A more recent construction called the zig-zag sorting network of size O(n log n) was discovered by Goodrich in 2014. While its size is much smaller than that of AKS networks, its depth O(n log n) makes it unsuitable for a parallel implementation.

===Optimal sorting networks===
For small, fixed numbers of inputs n, optimal sorting networks can be constructed, with either minimal depth (for maximally parallel execution) or minimal size (number of comparators). These networks can be used to increase the performance of larger sorting networks resulting from the recursive constructions of, e.g., Batcher, by halting the recursion early and inserting optimal nets as base cases. The following table summarizes the optimality results for small networks for which the optimal depth is known:

n: 1; 2; 3; 4; 5; 6; 7; 8; 9; 10; 11; 12; 13; 14; 15; 16; 17
Depth: 0; 1; 3; 3; 5; 5; 6; 6; 7; 7; 8; 8; 9; 9; 9; 9; 10
Size, upper bound: 0; 1; 3; 5; 9; 12; 16; 19; 25; 29; 35; 39; 45; 51; 56; 60; 71
Size, lower bound (if different): 43; 47; 51; 55; 60

For larger networks neither the optimal depth nor the optimal size are currently known. The bounds known so far are provided in the table below:

| n | 18 | 19 | 20 | 21 | 22 | 23 | 24 | 25 | 26 | 27 | 28 | 29 | 30 | 31 | 32 |
| Depth, upper bound | 11 | 11 | 11 | 12 | 12 | 12 | 12 | 13 | 13 | 13 | 13 | 14 | 14 | 14 | 14 |
| Depth, lower bound | 10 | 10 | 10 | 10 | 10 | 10 | 10 | 10 | 10 | 10 | 10 | 10 | 10 | 10 | 10 |
| Size, upper bound | 77 | 85 | 91 | 99 | 106 | 114 | 120 | 130 | 138 | 147 | 155 | 164 | 172 | 180 | 185 |
| Size, lower bound | 65 | 70 | 75 | 80 | 85 | 90 | 95 | 100 | 105 | 110 | 115 | 120 | 125 | 130 | 135 |

The first sixteen depth-optimal networks are listed in Knuth's Art of Computer Programming, and have been since the 1973 edition; however, while the optimality of the first eight was established by Floyd and Knuth in the 1960s, this property wasn't proven for the final six until 2014 (the cases nine and ten having been decided in 1991).
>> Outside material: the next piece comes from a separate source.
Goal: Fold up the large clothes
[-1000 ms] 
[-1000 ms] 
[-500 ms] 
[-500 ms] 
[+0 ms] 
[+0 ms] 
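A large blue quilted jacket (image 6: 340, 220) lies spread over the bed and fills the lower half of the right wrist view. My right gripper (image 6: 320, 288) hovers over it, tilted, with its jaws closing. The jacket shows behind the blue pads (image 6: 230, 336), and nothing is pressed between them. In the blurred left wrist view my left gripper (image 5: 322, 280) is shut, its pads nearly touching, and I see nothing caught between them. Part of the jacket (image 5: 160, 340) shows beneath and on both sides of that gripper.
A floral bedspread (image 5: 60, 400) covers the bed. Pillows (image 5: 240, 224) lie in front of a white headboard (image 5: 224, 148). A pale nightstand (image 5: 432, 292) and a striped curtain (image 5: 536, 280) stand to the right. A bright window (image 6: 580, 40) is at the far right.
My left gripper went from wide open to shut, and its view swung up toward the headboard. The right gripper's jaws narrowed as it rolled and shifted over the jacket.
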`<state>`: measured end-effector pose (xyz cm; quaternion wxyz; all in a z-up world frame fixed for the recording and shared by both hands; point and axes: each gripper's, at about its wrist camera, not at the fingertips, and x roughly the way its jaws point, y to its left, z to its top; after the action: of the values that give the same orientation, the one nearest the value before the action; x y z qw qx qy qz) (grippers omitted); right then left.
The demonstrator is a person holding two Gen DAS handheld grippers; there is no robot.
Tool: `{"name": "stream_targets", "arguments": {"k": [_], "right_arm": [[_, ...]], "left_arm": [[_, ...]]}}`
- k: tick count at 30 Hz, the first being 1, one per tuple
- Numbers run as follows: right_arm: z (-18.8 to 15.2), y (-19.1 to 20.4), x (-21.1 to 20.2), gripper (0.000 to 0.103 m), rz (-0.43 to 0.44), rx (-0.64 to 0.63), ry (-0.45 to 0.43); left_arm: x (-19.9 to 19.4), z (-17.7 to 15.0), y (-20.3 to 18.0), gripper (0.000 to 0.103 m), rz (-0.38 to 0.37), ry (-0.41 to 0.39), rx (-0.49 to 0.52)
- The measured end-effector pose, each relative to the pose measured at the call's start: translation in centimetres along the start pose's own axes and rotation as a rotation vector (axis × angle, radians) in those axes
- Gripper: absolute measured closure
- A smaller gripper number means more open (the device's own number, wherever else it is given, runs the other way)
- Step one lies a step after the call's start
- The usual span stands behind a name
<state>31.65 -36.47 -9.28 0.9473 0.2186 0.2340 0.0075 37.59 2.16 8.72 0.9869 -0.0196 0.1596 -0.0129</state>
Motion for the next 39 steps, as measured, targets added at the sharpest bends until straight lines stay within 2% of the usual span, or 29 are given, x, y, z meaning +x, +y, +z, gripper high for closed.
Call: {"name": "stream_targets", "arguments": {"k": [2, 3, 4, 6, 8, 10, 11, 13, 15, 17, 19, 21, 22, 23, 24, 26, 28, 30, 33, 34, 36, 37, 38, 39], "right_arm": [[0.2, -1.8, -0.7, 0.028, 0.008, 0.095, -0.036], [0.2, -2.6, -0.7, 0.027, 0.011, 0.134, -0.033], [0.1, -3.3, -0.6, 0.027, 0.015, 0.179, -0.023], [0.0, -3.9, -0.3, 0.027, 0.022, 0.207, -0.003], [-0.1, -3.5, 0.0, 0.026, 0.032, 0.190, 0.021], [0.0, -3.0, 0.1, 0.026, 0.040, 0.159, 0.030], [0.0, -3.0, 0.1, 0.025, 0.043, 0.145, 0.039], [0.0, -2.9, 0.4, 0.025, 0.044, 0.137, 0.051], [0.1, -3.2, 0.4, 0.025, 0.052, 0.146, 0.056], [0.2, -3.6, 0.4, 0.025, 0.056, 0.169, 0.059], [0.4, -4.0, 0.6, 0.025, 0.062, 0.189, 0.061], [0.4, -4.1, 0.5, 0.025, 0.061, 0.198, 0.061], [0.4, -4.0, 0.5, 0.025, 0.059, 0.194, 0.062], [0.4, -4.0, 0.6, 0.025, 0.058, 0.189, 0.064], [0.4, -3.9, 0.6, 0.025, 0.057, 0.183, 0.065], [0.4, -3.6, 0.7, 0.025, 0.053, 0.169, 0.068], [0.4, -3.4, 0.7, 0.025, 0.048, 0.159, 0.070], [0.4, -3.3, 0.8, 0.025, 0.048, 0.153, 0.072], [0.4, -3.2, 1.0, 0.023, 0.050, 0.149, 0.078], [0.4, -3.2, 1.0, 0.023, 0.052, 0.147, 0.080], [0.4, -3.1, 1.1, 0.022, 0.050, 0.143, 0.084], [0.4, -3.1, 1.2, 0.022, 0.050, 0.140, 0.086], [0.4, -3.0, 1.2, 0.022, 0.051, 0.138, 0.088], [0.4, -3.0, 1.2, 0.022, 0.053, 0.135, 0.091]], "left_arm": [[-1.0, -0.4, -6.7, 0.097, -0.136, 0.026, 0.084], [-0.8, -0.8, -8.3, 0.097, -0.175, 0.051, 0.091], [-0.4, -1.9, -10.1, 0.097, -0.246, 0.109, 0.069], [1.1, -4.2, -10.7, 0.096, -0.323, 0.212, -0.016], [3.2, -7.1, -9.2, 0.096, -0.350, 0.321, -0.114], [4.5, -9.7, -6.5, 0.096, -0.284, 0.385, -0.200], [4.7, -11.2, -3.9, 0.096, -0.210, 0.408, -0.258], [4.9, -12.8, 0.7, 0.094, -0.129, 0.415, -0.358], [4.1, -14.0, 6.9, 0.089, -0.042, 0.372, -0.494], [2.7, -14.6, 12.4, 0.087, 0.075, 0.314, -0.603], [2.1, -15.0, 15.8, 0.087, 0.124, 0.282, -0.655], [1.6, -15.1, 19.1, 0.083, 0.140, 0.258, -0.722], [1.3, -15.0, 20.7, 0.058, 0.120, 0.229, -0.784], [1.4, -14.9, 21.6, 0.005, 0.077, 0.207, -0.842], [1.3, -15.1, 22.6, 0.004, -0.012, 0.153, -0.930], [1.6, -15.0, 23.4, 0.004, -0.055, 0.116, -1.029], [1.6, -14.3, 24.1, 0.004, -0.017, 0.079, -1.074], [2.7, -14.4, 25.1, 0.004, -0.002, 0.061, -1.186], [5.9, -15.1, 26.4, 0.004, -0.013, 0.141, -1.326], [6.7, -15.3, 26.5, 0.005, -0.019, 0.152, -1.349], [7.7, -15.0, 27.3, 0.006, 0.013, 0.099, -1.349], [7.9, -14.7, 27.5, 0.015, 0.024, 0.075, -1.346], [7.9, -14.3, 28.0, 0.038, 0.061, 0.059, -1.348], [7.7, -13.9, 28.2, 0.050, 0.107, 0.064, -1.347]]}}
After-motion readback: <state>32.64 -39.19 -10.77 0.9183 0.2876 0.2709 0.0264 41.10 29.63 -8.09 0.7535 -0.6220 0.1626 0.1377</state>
For one to twelve inputs, minimal (i.e. size-optimal) sorting networks are known, and for higher values, lower bounds on their sizes S(n) can be derived inductively using a lemma due to Van Voorhis (p. 240): S(n) ≥ S(n − 1) + ⌈log_{2}n⌉. The first ten optimal networks have been known since 1969, with the first eight again being known as optimal since the work of Floyd and Knuth, but optimality of the cases n = 9 and n = 10 took until 2014 to be resolved.
The optimality of the smallest known sorting networks for n = 11 and n = 12 was resolved in 2020.

Some work in designing optimal sorting network has been done using genetic algorithms: D. Knuth mentions that the smallest known sorting network for n = 13 was found by Hugues Juillé in 1995 "by simulating an evolutionary process of genetic breeding" (p. 226), and that the minimum depth sorting networks for n = 9 and n = 11 were found by Loren Schwiebert in 2001 "using genetic methods" (p. 229).

===Complexity of testing sorting networks===

Unless P=NP, the problem of testing whether a candidate network is a sorting network is likely to remain difficult for networks of large sizes, due to the problem being co-NP-complete.